Why AI Agents and IoT Protocols Speak Different Languages

#iot #ai #architecture

There's a distinction that comes up constantly when designing systems that connect AI to physical environments, and it's one that most protocols blur or ignore entirely.
The distinction is between an event and an intent.
They look similar on the surface. Both are messages. Both carry information about the world. But they describe fundamentally different things — and building a system that confuses them leads to brittleness, fragility, and automation that breaks exactly when it matters most.

What an event is

An event is a description of something that happened.

json{
  "device": "pir-sensor-01",
  "type": "motion_detected",
  "timestamp": 1748000000,
  "location": "entrance"
}

An event is past tense. It's factual. It carries no opinion about what should happen next.

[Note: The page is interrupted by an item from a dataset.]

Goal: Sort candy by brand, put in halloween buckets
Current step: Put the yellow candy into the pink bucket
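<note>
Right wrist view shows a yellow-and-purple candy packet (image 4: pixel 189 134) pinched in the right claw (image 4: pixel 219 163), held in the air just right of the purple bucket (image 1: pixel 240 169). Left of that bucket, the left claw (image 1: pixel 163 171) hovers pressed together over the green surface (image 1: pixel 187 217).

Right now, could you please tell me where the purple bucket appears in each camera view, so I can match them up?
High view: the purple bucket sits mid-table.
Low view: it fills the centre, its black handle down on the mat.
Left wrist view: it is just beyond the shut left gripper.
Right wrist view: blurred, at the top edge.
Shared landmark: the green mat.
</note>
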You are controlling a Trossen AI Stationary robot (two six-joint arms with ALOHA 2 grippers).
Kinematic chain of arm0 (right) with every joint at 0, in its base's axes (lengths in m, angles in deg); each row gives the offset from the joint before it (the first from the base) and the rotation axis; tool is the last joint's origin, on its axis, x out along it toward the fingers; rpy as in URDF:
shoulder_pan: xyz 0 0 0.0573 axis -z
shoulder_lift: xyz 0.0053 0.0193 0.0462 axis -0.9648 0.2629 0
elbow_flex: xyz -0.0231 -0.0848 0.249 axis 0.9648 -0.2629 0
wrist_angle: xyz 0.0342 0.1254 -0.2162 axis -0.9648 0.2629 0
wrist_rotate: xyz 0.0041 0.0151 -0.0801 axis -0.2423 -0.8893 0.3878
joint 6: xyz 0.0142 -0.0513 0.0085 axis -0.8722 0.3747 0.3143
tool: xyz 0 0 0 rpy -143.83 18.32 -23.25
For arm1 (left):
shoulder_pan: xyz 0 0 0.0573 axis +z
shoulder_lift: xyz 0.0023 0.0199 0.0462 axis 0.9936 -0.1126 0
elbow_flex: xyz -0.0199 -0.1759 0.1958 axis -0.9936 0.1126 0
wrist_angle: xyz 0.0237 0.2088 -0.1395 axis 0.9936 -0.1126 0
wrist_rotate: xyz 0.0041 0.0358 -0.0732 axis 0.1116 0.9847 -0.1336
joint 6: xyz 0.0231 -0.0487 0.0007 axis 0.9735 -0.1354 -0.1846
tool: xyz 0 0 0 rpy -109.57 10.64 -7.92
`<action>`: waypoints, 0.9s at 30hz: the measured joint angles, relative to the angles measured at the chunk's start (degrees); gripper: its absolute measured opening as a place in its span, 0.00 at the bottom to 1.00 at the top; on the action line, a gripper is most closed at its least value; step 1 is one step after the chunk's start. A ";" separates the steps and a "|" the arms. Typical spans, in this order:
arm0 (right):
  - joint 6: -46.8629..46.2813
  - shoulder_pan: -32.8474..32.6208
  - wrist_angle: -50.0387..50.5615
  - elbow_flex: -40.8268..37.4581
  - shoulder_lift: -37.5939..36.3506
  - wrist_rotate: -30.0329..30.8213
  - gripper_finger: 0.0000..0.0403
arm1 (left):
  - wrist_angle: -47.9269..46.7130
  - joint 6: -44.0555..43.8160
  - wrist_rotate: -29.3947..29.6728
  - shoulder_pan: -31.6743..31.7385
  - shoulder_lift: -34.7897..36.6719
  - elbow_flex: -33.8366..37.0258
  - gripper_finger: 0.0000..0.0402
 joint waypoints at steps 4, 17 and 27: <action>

The PIR sensor doesn't know whether this motion means "the kids just got home" or "there's an intruder" or "the cat walked by again." It just observed something and reported it asynchronously — fire and forget.
Events are the raw material of a physical system. Sensors generate them constantly — temperature readings, contact closures, power measurements, motion pulses. They are objective and dumb, in the best possible sense.

What an intent is

An intent is a description of something that needs to happen.

json{
  "intent": "children_arrived_home",
  "urgency": "info",
  "context": {
    "trigger": "motion_detected",
    "time": "18:45",
    "day": "monday"
  }
}

An intent is future tense. It carries meaning. It encodes a goal — what the system should achieve — without specifying how to achieve it. The intent doesn't say "turn on lights 3, 7, and 9 at 80% brightness." It says "the kids are home." The infrastructure figures out the rest.

The leap from event to intent requires reasoning. Something has to look at the motion event, consider the time, the day, the history, and decide: this event means the kids just arrived. That reasoning is exactly what AI agents are good at.

Concretely, that transition looks like this:

[PIR fires motion_detected at 18:45 on Monday]
        ↓
  AI agent reasons:
  - time: 18:45 → within arrival window
  - day: Monday → weekday
  - location: entrance → consistent with arrival
        ↓
  fires: children_arrived_home [info]
        ↓
  hub resolves against device registry:
  → 5 lights turn on
  → SMS sent to parents
  → audit log updated

The agent handled the meaning. The protocol handled the coordination.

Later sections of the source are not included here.